# [Exercise instructions]
Collect all lines containing the word "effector" from the data.

── Available data

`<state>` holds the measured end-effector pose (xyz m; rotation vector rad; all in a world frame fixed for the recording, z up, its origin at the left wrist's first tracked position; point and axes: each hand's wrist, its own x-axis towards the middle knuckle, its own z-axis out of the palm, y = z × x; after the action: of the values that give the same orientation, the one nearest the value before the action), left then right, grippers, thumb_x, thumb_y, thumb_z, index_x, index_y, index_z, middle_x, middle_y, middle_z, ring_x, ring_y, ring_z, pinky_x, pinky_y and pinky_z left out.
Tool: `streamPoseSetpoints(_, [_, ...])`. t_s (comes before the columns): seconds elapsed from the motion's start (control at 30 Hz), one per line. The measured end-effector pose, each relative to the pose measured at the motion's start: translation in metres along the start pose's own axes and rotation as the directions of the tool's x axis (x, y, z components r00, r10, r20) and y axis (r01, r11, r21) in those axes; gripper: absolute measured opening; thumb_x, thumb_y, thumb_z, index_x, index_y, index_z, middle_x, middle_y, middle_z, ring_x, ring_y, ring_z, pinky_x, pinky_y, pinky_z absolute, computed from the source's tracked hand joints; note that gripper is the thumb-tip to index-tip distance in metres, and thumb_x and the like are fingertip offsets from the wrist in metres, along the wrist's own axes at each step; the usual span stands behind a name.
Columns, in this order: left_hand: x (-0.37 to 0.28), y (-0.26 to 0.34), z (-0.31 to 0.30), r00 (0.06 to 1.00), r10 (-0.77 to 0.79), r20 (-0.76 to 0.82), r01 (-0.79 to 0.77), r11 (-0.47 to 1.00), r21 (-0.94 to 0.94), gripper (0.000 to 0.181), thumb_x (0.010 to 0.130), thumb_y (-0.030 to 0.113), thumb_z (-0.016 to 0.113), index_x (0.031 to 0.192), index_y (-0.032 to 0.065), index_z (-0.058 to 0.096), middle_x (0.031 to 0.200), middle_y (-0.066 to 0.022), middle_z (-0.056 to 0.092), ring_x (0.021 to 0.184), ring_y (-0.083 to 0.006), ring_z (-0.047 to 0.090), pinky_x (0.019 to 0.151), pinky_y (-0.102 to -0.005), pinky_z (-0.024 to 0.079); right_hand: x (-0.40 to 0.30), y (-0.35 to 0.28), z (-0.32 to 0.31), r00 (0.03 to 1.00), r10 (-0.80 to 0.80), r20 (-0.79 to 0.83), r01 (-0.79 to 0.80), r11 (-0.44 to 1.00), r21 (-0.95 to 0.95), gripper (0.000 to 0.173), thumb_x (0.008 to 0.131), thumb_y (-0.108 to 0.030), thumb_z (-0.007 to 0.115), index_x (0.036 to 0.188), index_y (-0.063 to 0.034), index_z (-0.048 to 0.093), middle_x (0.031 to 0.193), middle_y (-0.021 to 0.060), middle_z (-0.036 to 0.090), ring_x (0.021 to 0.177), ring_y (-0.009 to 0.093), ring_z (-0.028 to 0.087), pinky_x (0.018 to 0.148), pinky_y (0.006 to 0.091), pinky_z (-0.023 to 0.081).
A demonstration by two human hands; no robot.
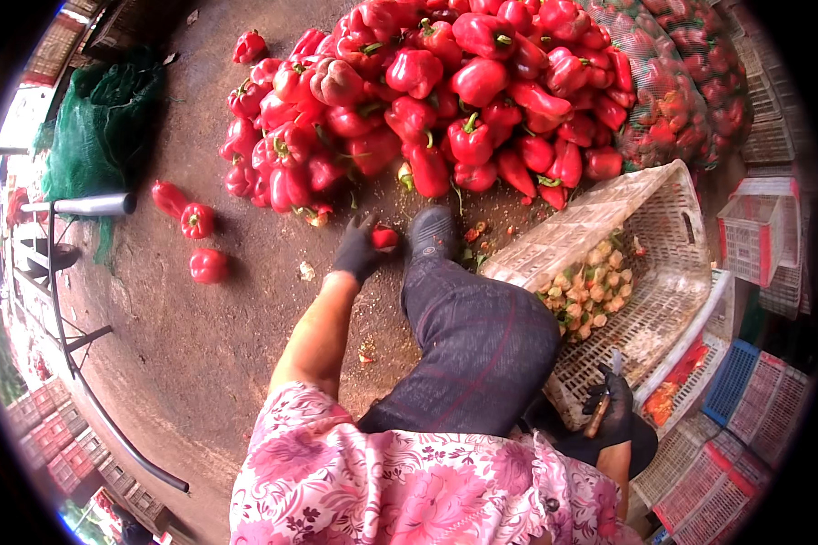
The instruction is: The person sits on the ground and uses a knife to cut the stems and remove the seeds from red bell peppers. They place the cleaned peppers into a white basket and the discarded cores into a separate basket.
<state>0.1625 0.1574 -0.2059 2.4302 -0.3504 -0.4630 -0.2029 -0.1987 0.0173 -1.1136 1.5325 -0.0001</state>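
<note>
My left hand (357,251), in a dark glove, grips a red bell pepper (384,238) low over the floor, just left of my shoe. The glove hides part of that pepper. In my right hand (615,407), also gloved, is a knife with a wooden handle (597,415); its short blade (616,362) points away from me. That hand is beside my thigh, at the near end of a tipped white plastic crate (668,272). Cut pepper cores with pale seeds (589,289) lie heaped inside the crate. Ahead spreads a large pile of red bell peppers (416,71).
Several loose peppers (208,266) lie on the floor at left, near a metal-tube frame (58,272) and green netting (99,129). Filled mesh sacks (661,88) stand at the far right. A white crate holding red pepper pieces (682,378) and stacked crates (743,388) line the right.
</note>
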Motion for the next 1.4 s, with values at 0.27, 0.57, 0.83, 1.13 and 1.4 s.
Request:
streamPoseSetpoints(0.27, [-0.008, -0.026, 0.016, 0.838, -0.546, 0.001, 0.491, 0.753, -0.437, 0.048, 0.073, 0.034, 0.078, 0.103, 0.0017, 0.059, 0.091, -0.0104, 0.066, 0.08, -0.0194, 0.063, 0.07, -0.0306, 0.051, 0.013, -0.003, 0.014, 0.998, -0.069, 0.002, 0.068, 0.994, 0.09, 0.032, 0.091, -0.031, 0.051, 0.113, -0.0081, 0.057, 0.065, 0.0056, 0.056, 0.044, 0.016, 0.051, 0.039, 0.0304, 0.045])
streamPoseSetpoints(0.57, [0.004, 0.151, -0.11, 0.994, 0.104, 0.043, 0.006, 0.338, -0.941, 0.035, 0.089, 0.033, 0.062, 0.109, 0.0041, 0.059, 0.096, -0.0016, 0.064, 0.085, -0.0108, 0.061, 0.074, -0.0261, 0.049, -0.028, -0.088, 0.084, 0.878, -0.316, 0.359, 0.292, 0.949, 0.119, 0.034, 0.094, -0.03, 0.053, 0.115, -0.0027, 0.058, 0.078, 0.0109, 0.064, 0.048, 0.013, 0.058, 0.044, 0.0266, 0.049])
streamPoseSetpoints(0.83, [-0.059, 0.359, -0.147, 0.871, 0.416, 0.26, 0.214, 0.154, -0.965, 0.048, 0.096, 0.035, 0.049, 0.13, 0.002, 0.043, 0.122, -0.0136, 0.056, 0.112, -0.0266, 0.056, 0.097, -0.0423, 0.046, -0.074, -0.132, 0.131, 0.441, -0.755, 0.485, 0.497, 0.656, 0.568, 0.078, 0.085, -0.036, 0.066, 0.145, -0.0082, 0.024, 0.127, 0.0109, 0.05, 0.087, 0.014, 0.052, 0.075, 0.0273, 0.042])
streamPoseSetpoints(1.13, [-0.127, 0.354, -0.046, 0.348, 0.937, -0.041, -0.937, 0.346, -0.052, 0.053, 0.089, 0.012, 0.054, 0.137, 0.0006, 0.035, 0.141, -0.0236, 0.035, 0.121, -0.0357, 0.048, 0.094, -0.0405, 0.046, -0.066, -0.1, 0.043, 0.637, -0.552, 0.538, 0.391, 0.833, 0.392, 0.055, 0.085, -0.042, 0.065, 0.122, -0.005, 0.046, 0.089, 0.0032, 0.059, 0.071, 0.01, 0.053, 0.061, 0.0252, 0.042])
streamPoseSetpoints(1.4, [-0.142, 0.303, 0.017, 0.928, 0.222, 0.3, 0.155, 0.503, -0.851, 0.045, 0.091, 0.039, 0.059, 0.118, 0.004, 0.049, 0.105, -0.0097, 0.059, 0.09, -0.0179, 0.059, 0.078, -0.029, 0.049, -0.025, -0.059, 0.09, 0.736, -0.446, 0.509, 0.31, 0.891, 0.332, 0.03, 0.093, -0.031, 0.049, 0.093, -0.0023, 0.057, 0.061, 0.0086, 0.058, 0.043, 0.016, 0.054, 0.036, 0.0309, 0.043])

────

# [Output for this exercise]
`<state>` holds the measured end-effector pose (xyz m; rotation vector rad; all in a world frame fixed for the recording, z up, its origin at the left wrist's first tracked position; point and axes: each hand's wrist, its own x-axis towards the middle knuckle, its own z-axis out of the palm, y = z × x; after the action: of the values that give the same orientation, the one nearest the value before the action), left then right, grippers, thumb_x, thumb_y, thumb_z, index_x, index_y, index_z, middle_x, middle_y, middle_z, ring_x, ring_y, ring_z, pinky_x, pinky_y and pinky_z left out.
Tool: `streamPoseSetpoints(_, [_, ...])`. t_s (comes before the columns): seconds elapsed from the motion's start (control at 30 Hz), one per line. The measured end-effector pose, each relative to the pose measured at the motion's start: translation in metres along the start pose's own axes and rotation as the directions of the tool's x axis (x, y, z components r00, r10, r20) and y axis (r01, r11, r21) in those axes; gripper: absolute measured opening; thumb_x, thumb_y, thumb_z, index_x, index_y, index_z, middle_x, middle_y, middle_z, ring_x, ring_y, ring_z, pinky_x, pinky_y, pinky_z absolute, computed from the source's tracked hand joints; note that gripper is the thumb-tip to index-tip distance in metres, and thumb_x and the like are fingertip offsets from the wrist in metres, along the wrist's own axes at each step; the usual span stands behind a name.

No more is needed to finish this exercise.